Brief
Read the records below. Copy each line where the string "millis" occurs.

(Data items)

((

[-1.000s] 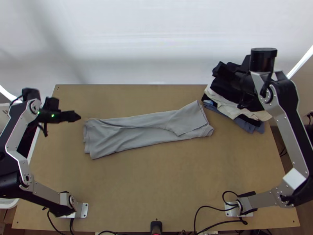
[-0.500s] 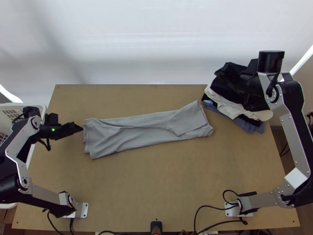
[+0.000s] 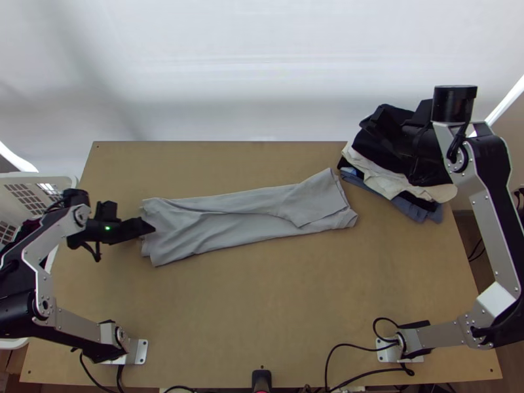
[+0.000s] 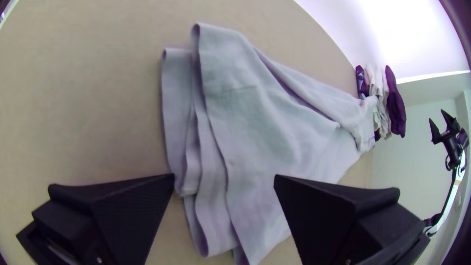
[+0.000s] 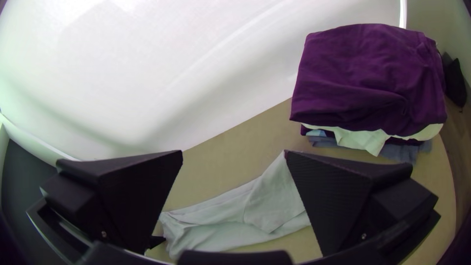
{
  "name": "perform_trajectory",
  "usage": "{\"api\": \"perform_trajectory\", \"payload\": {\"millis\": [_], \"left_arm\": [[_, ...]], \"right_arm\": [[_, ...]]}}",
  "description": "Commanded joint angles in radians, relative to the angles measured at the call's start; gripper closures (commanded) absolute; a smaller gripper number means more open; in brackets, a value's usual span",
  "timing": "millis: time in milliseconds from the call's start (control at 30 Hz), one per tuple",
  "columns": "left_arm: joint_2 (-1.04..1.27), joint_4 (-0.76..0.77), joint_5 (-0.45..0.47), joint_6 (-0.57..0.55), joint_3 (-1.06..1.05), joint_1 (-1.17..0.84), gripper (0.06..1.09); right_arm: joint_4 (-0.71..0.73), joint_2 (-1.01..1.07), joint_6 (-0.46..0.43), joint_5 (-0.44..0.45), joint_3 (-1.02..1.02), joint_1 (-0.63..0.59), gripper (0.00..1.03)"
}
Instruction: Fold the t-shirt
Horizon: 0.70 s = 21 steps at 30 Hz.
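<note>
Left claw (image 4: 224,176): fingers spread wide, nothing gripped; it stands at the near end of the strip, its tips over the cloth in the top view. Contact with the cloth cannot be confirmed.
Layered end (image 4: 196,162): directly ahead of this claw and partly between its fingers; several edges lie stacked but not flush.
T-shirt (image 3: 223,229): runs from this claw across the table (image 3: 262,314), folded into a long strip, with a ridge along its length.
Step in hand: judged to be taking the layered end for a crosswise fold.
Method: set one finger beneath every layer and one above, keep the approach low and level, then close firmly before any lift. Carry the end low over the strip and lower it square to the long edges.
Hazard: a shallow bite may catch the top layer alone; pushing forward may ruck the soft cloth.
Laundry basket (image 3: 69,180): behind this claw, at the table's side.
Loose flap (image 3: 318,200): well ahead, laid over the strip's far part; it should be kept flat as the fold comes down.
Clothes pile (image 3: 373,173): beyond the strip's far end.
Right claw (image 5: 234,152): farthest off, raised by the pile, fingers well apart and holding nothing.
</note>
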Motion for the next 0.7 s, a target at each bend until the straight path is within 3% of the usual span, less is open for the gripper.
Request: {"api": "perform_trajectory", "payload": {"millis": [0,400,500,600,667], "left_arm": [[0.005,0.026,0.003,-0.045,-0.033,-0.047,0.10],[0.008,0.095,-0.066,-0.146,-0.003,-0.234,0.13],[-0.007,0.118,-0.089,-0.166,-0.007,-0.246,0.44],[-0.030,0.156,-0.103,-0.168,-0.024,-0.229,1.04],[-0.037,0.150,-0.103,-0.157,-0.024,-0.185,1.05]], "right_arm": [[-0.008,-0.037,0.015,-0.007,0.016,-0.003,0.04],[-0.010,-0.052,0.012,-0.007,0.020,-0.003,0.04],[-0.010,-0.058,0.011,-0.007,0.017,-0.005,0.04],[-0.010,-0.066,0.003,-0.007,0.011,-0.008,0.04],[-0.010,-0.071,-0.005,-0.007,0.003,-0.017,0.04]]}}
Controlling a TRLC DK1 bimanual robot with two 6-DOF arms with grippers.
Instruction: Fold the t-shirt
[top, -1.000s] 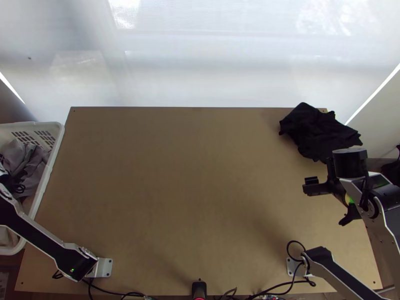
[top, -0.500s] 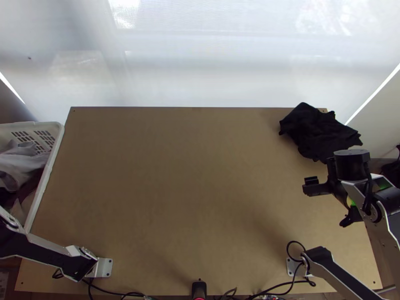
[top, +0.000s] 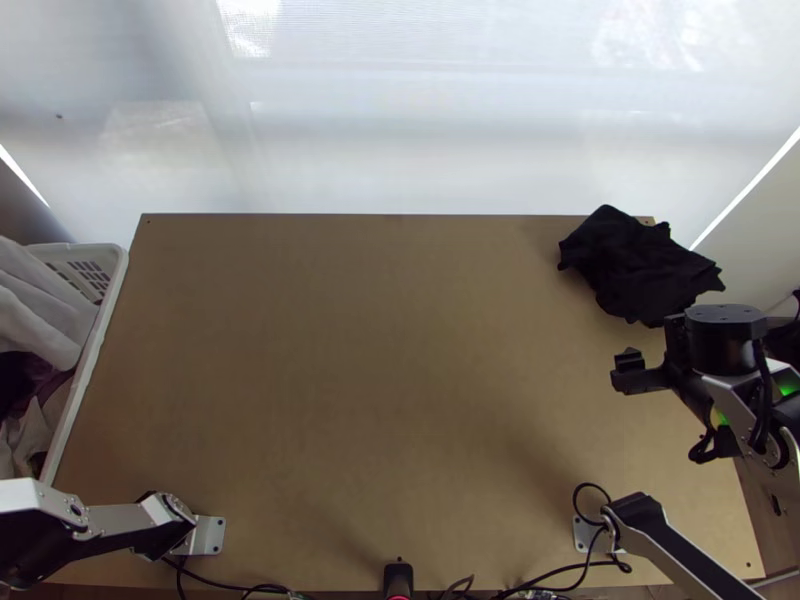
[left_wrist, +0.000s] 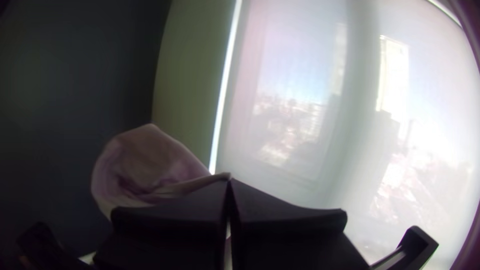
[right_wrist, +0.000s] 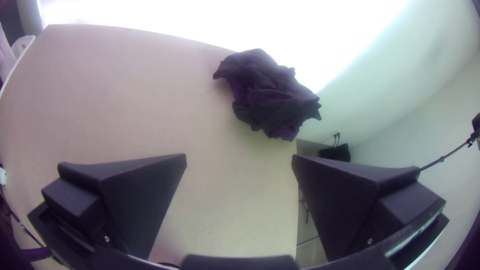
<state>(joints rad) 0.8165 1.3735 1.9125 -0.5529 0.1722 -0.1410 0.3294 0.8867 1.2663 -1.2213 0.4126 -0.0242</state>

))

Task solution
  "usage": "{\"api\": \"perform_trajectory\", \"payload\": {\"millis\": [_], \"left_arm\": [[_, ...]], \"right_arm\": [[_, ...]]}}",
  "timing": "millis: time in milliseconds from the call's start (control at 30 Hz), one per tuple",
Request: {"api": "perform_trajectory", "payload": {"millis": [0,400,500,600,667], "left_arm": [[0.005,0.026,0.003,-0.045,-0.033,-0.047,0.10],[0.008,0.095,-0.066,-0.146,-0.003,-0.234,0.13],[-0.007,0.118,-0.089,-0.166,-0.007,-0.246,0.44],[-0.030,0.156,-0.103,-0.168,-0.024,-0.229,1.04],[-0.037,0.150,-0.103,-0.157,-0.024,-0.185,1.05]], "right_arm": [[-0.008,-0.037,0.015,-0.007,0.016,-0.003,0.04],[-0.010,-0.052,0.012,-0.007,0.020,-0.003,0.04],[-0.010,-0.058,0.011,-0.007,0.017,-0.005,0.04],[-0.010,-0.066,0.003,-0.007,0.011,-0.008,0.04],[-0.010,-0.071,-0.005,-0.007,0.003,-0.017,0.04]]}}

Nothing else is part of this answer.